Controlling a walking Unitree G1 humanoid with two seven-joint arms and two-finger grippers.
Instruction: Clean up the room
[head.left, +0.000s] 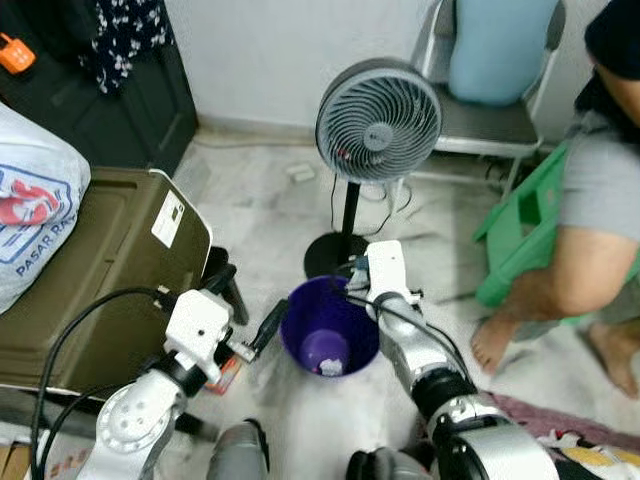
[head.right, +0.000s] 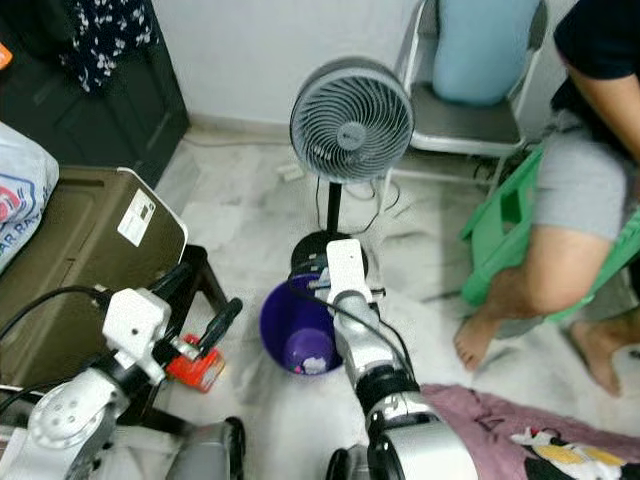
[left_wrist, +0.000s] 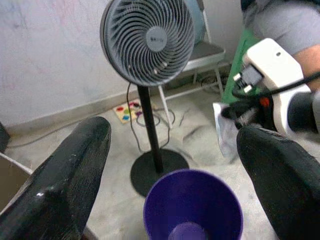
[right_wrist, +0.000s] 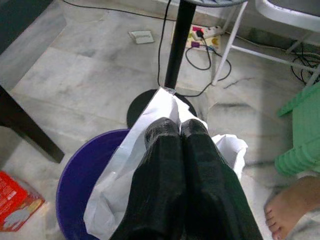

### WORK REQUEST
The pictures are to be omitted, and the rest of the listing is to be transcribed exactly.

### REPLY
Controlling a walking Unitree G1 humanoid with two seven-joint arms and two-finger grippers.
Instruction: Clean up the room
[head.left, +0.000s] 
[head.right, +0.000s] 
[left_wrist, +0.000s] 
[right_wrist, +0.000s] 

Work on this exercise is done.